WORK TASK - Repeat the line that contains "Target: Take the" exactly, along with each following line up to and including the last line of the entries.
^^^^^^^^^^^^^^^^
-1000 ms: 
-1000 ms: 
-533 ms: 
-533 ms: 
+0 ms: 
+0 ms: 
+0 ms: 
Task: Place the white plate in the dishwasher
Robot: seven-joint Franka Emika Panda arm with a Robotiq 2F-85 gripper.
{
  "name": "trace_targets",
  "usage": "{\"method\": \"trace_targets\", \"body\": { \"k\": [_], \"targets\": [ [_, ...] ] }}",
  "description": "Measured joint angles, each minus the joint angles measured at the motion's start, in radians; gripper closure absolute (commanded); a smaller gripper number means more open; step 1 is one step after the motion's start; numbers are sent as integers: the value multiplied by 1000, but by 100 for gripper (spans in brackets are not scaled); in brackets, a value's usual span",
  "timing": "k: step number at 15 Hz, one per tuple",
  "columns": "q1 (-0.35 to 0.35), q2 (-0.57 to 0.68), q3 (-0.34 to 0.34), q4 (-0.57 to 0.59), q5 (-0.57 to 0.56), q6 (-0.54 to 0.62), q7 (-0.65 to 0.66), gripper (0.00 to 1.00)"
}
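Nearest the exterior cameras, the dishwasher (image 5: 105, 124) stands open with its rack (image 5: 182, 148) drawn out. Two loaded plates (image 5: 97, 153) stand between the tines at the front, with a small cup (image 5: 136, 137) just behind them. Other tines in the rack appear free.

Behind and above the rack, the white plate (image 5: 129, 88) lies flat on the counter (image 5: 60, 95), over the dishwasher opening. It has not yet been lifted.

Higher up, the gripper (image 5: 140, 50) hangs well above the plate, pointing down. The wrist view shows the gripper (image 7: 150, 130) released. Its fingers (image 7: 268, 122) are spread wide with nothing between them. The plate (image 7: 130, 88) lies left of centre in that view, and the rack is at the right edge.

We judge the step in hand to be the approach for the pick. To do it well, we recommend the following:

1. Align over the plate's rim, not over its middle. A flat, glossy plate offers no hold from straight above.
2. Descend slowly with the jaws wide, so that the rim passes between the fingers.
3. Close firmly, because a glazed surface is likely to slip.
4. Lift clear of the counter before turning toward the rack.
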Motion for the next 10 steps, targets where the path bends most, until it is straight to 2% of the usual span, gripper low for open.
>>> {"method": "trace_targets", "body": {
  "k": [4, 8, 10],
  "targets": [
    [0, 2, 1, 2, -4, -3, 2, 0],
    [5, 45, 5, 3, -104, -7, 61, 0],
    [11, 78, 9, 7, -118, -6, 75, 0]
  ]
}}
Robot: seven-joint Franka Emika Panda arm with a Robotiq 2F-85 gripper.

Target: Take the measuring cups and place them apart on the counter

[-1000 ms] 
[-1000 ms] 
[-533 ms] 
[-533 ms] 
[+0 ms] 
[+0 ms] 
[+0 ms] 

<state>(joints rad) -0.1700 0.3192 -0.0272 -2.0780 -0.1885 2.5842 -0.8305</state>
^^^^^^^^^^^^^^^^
EXERCISE RESPONSE -
Target: Take the measuring cups and place them apart on the counter

[-1000 ms] 
[-1000 ms] 
[-533 ms] 
[-533 ms] 
[+0 ms] 
[+0 ms] 
[+0 ms] 

<state>(joints rad) -0.1700 0.3192 -0.0272 -2.0780 -0.1885 2.5842 -0.8305</state>

This exercise has been fully answered.